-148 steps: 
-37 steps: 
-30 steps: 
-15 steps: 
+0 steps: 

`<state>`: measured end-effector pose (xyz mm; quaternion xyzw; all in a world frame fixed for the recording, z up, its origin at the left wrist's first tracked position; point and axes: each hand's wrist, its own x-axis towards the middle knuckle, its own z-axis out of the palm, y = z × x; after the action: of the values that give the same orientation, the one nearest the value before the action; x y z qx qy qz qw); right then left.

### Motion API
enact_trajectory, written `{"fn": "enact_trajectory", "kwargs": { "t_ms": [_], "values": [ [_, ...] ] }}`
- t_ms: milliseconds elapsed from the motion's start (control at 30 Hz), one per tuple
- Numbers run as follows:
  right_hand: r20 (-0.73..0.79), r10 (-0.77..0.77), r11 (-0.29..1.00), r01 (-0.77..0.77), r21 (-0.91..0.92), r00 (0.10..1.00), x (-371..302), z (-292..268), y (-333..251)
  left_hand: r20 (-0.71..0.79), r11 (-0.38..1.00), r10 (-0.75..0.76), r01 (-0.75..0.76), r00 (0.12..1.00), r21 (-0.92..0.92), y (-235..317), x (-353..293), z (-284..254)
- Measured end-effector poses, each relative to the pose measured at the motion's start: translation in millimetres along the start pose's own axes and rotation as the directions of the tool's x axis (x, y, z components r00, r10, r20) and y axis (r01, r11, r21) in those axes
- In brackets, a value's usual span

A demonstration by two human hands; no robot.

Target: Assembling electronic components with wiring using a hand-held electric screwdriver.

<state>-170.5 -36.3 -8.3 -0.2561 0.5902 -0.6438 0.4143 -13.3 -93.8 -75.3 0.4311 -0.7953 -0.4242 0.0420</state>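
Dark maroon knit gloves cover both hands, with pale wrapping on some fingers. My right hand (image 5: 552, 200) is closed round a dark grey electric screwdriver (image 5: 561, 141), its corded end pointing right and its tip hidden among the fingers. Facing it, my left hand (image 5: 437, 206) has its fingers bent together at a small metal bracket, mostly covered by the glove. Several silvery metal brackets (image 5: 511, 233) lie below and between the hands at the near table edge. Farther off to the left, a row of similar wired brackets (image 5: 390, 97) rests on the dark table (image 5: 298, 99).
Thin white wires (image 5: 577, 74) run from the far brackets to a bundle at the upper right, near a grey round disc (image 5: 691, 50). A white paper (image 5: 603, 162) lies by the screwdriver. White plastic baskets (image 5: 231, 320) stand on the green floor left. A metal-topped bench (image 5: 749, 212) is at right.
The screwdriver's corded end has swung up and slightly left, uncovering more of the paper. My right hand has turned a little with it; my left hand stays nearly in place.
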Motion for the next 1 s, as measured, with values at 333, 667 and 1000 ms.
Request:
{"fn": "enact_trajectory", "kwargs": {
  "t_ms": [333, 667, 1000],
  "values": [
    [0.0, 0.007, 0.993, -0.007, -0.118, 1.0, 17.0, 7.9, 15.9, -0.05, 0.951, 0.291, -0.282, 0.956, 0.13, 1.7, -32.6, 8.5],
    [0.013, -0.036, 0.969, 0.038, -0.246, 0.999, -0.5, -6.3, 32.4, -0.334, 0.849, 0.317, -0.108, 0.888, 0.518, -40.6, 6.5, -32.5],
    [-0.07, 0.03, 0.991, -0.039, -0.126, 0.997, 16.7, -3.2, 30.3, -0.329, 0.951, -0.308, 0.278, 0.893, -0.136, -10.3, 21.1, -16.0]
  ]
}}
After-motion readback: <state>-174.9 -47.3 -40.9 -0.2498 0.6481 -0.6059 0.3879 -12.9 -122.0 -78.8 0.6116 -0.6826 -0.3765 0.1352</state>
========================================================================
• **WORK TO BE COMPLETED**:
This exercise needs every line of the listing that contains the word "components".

• **WRITTEN SOLUTION**:
- Measured end-effector poses, each relative to the pose measured at the motion's start: translation in millimetres along the start pose's own axes and rotation as the directions of the tool's x axis (x, y, z components r00, r10, r20) and y axis (r01, r11, r21) in those axes
Target: Assembling electronic components with wiring using a hand-held electric screwdriver.

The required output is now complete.